Information provided ::
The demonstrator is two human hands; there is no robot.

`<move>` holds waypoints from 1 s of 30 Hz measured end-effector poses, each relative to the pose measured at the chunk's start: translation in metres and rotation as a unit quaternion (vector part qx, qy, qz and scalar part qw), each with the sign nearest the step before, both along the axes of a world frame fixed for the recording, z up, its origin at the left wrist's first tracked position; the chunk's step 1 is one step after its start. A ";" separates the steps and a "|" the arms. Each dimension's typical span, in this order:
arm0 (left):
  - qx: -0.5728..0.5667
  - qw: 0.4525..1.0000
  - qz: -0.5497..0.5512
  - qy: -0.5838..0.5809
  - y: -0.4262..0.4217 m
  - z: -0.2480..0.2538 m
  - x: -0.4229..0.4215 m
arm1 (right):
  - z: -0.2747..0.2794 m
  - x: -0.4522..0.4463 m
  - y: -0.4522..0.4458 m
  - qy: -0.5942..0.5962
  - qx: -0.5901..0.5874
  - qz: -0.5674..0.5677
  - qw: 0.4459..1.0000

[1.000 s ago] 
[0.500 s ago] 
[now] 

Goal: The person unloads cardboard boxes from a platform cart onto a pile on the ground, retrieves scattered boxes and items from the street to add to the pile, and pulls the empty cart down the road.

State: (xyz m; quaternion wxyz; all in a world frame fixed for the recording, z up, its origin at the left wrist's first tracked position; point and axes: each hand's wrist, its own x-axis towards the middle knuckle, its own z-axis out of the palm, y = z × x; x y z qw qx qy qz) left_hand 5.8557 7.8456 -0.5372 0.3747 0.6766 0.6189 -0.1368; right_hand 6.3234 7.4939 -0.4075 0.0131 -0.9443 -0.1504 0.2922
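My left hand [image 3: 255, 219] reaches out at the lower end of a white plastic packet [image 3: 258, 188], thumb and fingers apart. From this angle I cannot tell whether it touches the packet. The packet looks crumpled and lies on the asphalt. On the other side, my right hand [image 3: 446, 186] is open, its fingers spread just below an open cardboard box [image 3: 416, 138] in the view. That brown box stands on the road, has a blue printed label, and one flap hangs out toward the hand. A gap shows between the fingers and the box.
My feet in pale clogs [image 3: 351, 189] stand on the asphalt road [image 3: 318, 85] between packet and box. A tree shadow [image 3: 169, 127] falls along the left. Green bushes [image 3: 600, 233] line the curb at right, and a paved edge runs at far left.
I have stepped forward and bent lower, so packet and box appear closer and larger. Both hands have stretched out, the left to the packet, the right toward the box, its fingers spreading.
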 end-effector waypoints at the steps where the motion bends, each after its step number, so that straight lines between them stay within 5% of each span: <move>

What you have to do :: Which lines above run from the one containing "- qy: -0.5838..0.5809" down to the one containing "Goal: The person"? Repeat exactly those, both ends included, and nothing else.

Solution for this problem ::
  - qy: -0.5838..0.5809
  - y: -0.4262..0.4217 m
  - z: -0.2480..0.2538 m
  - x: -0.4229..0.4215 m
arm1 (right):
  - z: -0.2747..0.2794 m
  - x: -0.4522..0.4463 m
  - y: -0.4522..0.4458 m
  - qy: -0.5942..0.5962
  - qx: -0.5901..0.5874
  - qz: -0.5674..0.5677
  - qw: 0.4459..1.0000

[1.000 s ago] 
[0.500 s ago] 
[now] 

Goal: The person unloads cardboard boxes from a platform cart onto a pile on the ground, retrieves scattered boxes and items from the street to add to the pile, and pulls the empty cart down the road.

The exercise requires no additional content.